The nightdress reflects the size, style and quality of nightwear worn by Queen Victoria in her later life. The nightdress was made towards the end of a period of time we now call the Victorian era known for its British industrial expansion, economic progress and artistic success, yet the nightdress itself is very modest and entirely hand made.
Like many collections throughout Australia, the Port Macquarie Historical Society collection includes a number of items of Queen Victoria memorabilia including plates, ornaments, textiles and prints, with this nightdress believed to be a rare item of clothing provenanced to the British monarch. Author: Debbie Sommers, 6 April 2012.

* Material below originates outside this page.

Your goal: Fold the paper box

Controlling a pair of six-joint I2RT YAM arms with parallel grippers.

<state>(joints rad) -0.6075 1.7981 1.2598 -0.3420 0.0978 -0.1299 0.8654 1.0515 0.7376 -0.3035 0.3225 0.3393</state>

Full length nightdress made of very fine white linen with machine lace attached to a ruffle at the collar and centre front opening and at the sleeve cuffs. The front opening is fastened by one small fabric covered button and there are small fabric loops near the top of the opening. Perhaps these were used to hold a decorative ribbon lacing to close the neck or removable clasp. Three fabric covered buttons and two tucks are used at the sleeve cuffs for decoration.
The nightdress is entirely hand stitched. Most of the seams are French. The royal crown and Queen Victoria's Imperial Cypher VR (Victoria Regina) embroidered on the centre front. The number 24 is embroidered below the Queen's cypher and is probably a laundry mark to ensure the nightdress was worn in rotation.

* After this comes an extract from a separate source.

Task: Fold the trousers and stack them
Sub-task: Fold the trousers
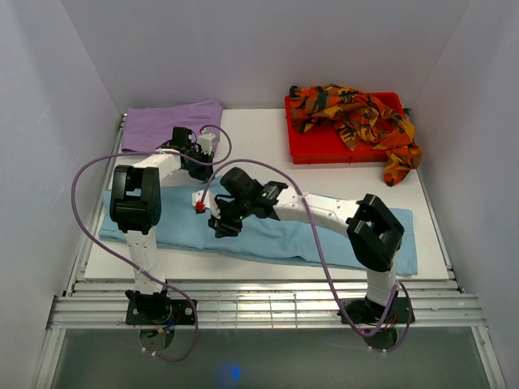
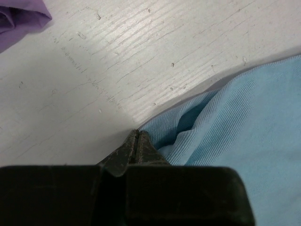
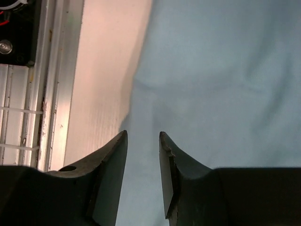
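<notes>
Far-left corner of the white table [image 1: 259, 134]: lilac trousers [image 1: 172, 123], laid flat on the top as a folded rectangle. Near edge, reaching almost from the left side to the right: light blue trousers [image 1: 276, 241], spread out long on the top. Far-right corner: red tray [image 1: 324, 151], rectangular, in which patterned trousers [image 1: 357, 113] are heaped. Part of the heap is draped over the tray's near right corner onto the table.

Materials, in the same order.
- Lilac cloth: plain, soft, rounded at its fold.
- Table top: white, scored with a woodgrain.
- Left gripper [image 2: 137, 133]: black fingers pressed together, tips set at the far edge of the blue cloth; whether cloth is pinched cannot be told.
- Blue cloth: fine-ribbed knit, rumpled into a soft fold beside those tips.
- Right gripper [image 3: 142, 134]: dark tapered fingers parted by a narrow gap with nothing gripped, held over the blue cloth beside one of its edges.
- Tray: hard-sided, smooth.
- Patterned cloth: orange, red and black, crumpled.
</notes>
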You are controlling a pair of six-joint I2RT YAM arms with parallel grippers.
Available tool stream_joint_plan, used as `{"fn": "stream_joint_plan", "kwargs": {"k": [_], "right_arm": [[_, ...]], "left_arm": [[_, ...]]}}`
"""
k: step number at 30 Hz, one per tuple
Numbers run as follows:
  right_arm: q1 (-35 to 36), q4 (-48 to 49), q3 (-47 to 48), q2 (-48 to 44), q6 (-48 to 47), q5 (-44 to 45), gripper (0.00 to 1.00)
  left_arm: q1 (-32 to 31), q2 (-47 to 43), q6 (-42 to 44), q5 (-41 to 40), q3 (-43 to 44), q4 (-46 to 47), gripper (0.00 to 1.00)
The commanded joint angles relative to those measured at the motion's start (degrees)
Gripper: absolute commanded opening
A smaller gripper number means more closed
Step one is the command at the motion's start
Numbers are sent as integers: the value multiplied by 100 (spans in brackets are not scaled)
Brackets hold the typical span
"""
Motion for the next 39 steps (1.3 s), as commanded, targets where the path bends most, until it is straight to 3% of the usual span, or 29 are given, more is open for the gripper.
{"fn": "stream_joint_plan", "kwargs": {"k": [1,10,15,22,27,39], "right_arm": [[397,72,236,369,265,101,41],[733,467,395,861,265,1015,43],[742,547,395,984,283,1357,34],[777,407,395,1134,169,1139,31],[794,424,254,888,265,954,48],[794,380,228,888,275,980,48]], "left_arm": [[79,33,-175,-446,-15,-133,0],[79,-37,-176,-385,-208,-54,0],[79,-55,-150,-411,-252,-27,0],[79,-11,-167,-402,-191,-19,0],[79,24,-132,-394,-156,-27,0],[79,7,-158,-367,-173,-45,0]]}}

The long sleeves are gathered at the shoulders and then straight set into the nightdress with reinforced seams. Shaping has been achieved by the insertion of small pieces of fabric at the front and back shoulders and with a horizontal tuck across the centre back near the neck. Inserts have also been added from the hip area to the hemline at the side seams to provide greater width.
History and Provenance
Births, deaths, marriages, children or family information
Queen Victoria was born at Kensington Palace, London on 24 May 1819, the only daughter of Edward, Duke of Kent, fourth son of George III. Her father died shortly after her birth and she became heir to throne because her three uncles who were ahead of her in succession had no legitimate children who survived.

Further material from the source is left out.